Henrik Schröder wrote:
Hi Dustin,
Out of pure curiosity, have you benchmarked the difference between your
single-connection client and a comparable multi-connection one with a
connection pool?
And have I understood it correctly that the reason your version is as
fast as or faster than a multi-connection one because memcached in
itself is single-threaded and will process requests in a serialized
fashion anyway?
Not answering on Dustin's behalf, but...
Well, the memcached server itself has just turned multi-threaded...
However, the memcached single-threaded server is indeed very fast, and
mostly because there is no context-switching or waiting within the
server loop. It will simply receive a request, process it and send back
a response.
This works very well as long as the server CPU is very fast. However, if
the CPU cannot cope with the load, both throughput and latency will
suffer. So in order to service e.g. a 10GbE network, multiple CPU
threads and parallel processing may be required to keep up with the
speed of the network. But the challenge is not only with the memcached
user threads. The networking stack must also be sufficiently
parallelized, and/or being able to batch requests within the kernel layer.
/Henrik
On Wed, May 7, 2008 at 11:02 PM, Dustin Sallings <[EMAIL PROTECTED]
<mailto:[EMAIL PROTECTED]>> wrote:
On May 7, 2008, at 12:00, Roy Lyseng wrote:
Anybody having benchmark data to back up this?
It depends quite a bit on how you benchmark it.
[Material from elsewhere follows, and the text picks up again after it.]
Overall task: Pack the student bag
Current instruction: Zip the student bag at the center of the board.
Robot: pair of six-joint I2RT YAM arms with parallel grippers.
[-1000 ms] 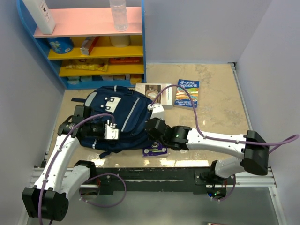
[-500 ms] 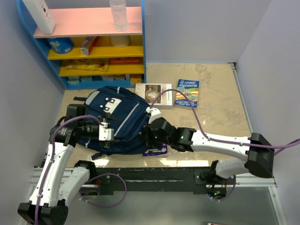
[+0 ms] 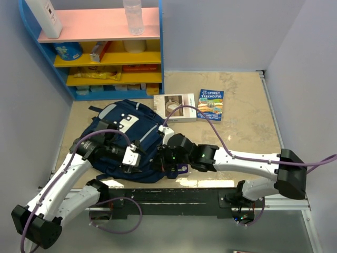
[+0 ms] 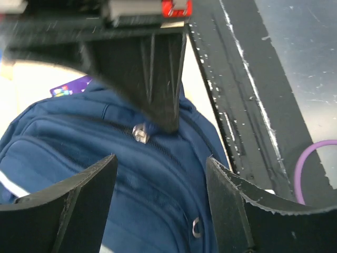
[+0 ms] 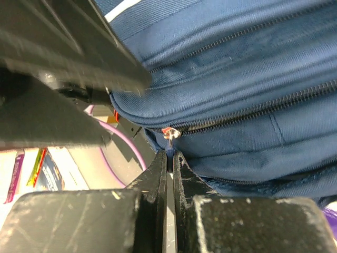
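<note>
The navy student bag (image 3: 118, 116) lies flat near the table's (image 3: 242, 121) front edge, white patch facing up.

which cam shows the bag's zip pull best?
Right wrist: the zip pull is close and sharp, pinched at the tips of the shut right tool, against the bag. Left wrist shows it smaller, beside that tool's tip. Top external: hidden among the arms.

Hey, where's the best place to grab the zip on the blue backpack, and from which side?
The small metal pull tab hanging off the zip on the backpack's near edge. It sticks out from the fabric, so come from the near side and pinch across its flat faces, as the right pincer does.
</note>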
My client has *very* little contention, so the number of client
threads doesn't bother it so much. If you have a lot of threads
accessing stuff randomly, it should work better. If you have 100
threads asking for the same key simultaneously, my client will make
two requests, decode the value twice, and dispatch it to all the
requestors. I don't expect that to be a common case, but multi-gets
are faster than multiple individual gets, so the general case for
multi-get escalation is made. Deduplicating the keys was just easy
while I was already doing it.
Similarly, all but a few operations are completely asynchronous to
the client, so sets return roughly immediately in all cases, so you
never have to wait for one unless you actually want to know whether
it was successful. Same for gets. You can request some data at the
beginning of the method, do some other stuff, and then use it in the
middle once it may have arrived.
On the other hand, I'm not currently doing a good job of utilizing
available CPUs to decode results from multiple requests. There are
a few easy workarounds for this, but I'm hoping to provide something
directly for it.
Also, I only open one connection to the server, so TCP congestion
avoidance algorithm isn't cheated (which seems to be desirable for
some people). This can be worked around in some of the same ways as
the above (the easiest way currently is to have a couple of active
clients), but it's not a desirable way to do things. I'm hoping to
be able to clear more of this up in my ``three'' branch.
Of course, patches and bug reports are welcome for anything that
doesn't perform as well as it should.
--
Dustin Sallings